Subject to clause 2.2 and 2.3, AN grants to IMB an exclusive licence to:



(a) use, process, test and store the Materials and Licensed Product;





(b) produce Licensed Product, including the creation of Derivatives and Progeny from Materials in accordance with current GMP or GLP;





(c) supply Licensed Product to third parties and to provide services in relation to such Licensed Product to third parties; and





(d) sub-licence its rights under paragraphs (a) to (c) above to Affiliates and to third party service providers it or its Affiliates contract in writing with to provide services to IMB or its Affiliates in connection with the exercise of such rights,





in each case only for the Field (the "Licence").


2.2 AN shall be entitled to licence and supply other cord blood and cord tissue samples, other than the Materials, to third parties for purposes similar to the Licence.



2.3 IMB acknowledges that the Materials form part of a research project with the University College London for the process development of a cord blood derived mesenchymal stromal cell bank.



2.4 IMB shall ensure that in all agreements with third parties for the supply and/or licence of Licensed Product it flows through to such third parties all applicable obligations, including compliance with consents, confidentiality, field restrictions and regulatory obligations.




2.5 Notwithstanding clause 2.4, IMB shall provide to AN all of IMB's form agreements for the supply and licence to third Parties of Licensed Product. AN reserves the right to review and notify IMB of any changes required to such template agreements to reflect AN's rights and IMB's obligations under this Agreement.






3.1 AN screened the Materials serologically for (i) anti-HIV1 and HIV 2 antibodies; (ii) anti- HepB core antibody; (iii) anti-HepC IgG antibody; (iv) HTLV 1 & 2; and (v) syphilis, within 30 days of the harvest.
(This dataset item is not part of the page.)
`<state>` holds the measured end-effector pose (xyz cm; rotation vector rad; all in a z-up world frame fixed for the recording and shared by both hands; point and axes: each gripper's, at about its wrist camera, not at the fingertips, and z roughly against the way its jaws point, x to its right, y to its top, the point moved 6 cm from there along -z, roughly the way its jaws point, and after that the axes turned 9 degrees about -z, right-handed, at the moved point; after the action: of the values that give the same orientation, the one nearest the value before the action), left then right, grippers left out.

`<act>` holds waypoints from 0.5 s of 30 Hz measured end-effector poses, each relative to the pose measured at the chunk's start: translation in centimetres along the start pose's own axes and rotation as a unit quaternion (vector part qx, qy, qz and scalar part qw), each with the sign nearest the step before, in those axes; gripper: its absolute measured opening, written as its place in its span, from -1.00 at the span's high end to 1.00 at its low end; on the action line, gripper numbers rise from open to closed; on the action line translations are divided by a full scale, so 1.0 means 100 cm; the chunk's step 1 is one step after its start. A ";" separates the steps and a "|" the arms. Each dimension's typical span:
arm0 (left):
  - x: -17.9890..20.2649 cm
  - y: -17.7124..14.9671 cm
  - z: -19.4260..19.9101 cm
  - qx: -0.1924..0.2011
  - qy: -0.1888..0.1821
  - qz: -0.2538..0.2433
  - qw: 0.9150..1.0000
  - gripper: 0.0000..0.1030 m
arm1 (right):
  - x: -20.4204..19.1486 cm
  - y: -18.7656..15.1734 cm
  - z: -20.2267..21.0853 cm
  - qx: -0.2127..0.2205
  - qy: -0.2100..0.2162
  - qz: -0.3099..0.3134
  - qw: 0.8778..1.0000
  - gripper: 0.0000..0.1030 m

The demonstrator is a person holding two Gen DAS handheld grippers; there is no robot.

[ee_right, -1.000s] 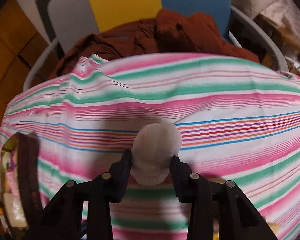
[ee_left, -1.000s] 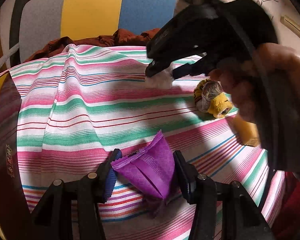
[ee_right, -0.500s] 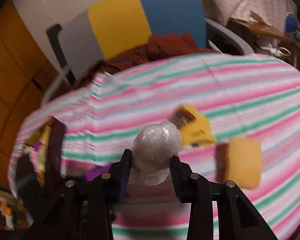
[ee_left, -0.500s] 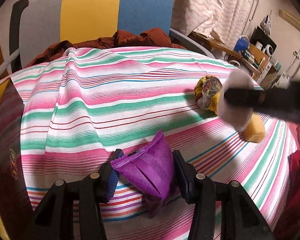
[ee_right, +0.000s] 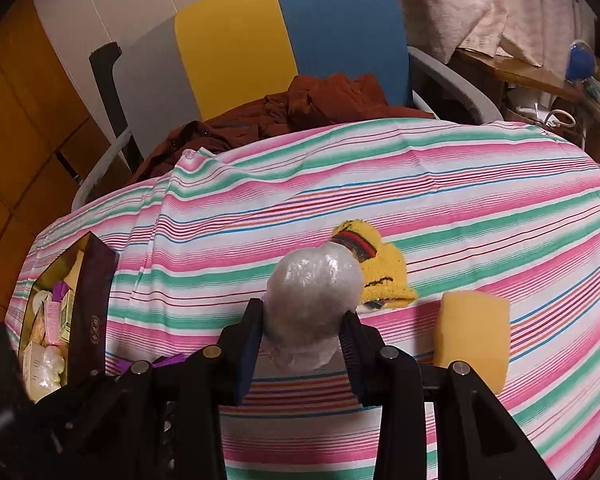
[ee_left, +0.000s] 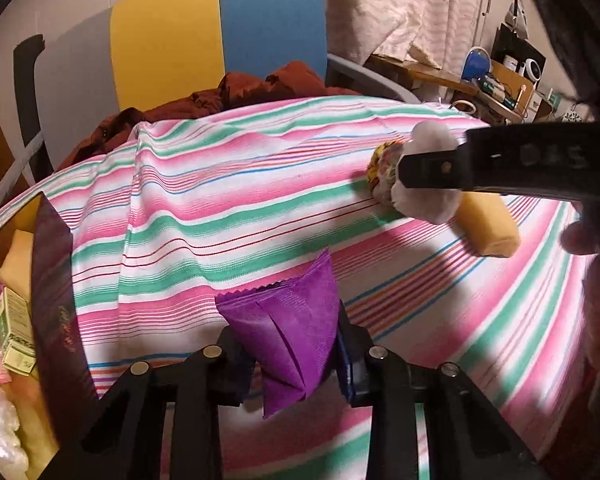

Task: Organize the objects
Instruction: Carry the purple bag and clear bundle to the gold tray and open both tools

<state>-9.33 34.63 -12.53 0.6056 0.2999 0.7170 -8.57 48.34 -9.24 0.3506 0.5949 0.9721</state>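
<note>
Purple sachet [ee_left: 288,328]: clamped between the fingers of the left gripper [ee_left: 294,350], held above the striped cloth [ee_left: 204,216]; its serrated edge points up and away, long axis roughly along the fingers.
White wrapped ball [ee_right: 314,288]: squeezed in the right gripper [ee_right: 300,320], bulging out past the fingertips, off the cloth.
Dark box [ee_right: 94,280]: open, already holding small packets, at the left edge of the table — it lies to the left of both grippers, and the left one looks nearer.
Likely next step: carry each held item leftward to the box, sachet first by my reckoning.
Left on the cloth: a yellow sock bundle [ee_right: 374,268] and, just beside it, a yellow sponge [ee_right: 472,332] — both to the right, away from the box.
In the way: nothing visible between the grippers and the box; its tall near wall must be cleared.
</note>
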 end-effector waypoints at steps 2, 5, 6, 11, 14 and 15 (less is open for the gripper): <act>-0.002 0.000 0.011 0.007 -0.008 0.008 1.000 0.38 | 0.001 0.001 0.002 0.004 0.004 -0.002 1.000 0.27; -0.006 0.003 0.036 0.029 -0.018 0.017 0.999 0.38 | -0.002 0.004 0.008 0.013 0.022 -0.005 1.000 0.27; -0.008 0.004 0.046 0.037 -0.021 0.019 0.999 0.38 | -0.004 0.004 0.009 0.015 0.028 -0.003 0.999 0.27; -0.026 0.001 0.087 0.069 -0.015 0.032 0.997 0.38 | -0.015 -0.002 0.011 0.012 0.038 0.016 0.999 0.27; -0.041 -0.005 0.106 0.084 -0.007 0.044 0.995 0.38 | -0.026 -0.009 0.010 0.006 0.044 0.037 0.998 0.27; -0.046 -0.007 0.110 0.086 -0.006 0.049 0.995 0.38 | -0.032 -0.012 0.009 0.002 0.045 0.048 0.998 0.27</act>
<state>-7.27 26.45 -4.02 0.7923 0.3253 0.7878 -8.53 44.96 -8.17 0.3436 0.6662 1.0839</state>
AN will provide these results to IMB in writing on request.



3.2 IMB undertakes to produce, store, supply and commercialise the Licensed Product only in accordance with the Licence and the terms of this Agreement and applicable law.



3.3 The licence granted in clause 2 of this Agreement is conditional upon the necessary arrangements being put in place between IMB and RFH for RFH to hold the Materials and Licensed Product to the order of IMB. IMB will confirm to AN when such arrangements have been made.



3.4 The Materials are from fully validated donors consistent with what is required for cord blood donation and for each donor, consent has been obtained in accordance with the Cord Blood Consent Form attached as Schedule 1. IMB shall ensure that in respect of the Materials and Licensed Product, it complies with and that all its Affiliates, sub-licensees and service providers comply with all stipulations set out in the consent form and any other stipulations which are notified by AN arising from donor consent. The Materials have been given unique randomised identifiers which can be used to link the Materials and Licensed Product back to its donor. No donor identifiable data will be made available by AN to IMB at any time.



3.5 IMB shall and shall procure that its Affiliates shall comply with all laws and regulations applicable to the handling of the Materials and Licensed Product and its use, storage, transportation, exportation and supply including but not limited to all applicable laws, regulations and codes of conduct relating to use of samples of human origin and all laws and regulations relating to the protection of any personal information or data of any human subject that the Materials and Licensed Product were derived from. IMB will produce, store and supply all Licensed Products in a HTA licensed facility (or a facility which holds an equivalent licence as set by the HTA within the relevant jurisdiction) and those manufactured for clinical trial as an advanced therapy medicinal product in an appropriately accredited facility.



3.6 IMB shall notify AN of all suspected or actual Serious Adverse Events or Serious Adverse Reactions and any other event which has effected the donor, Licenced Product and/or patient outcome within 24 hours of [it being observed or notified to IMB].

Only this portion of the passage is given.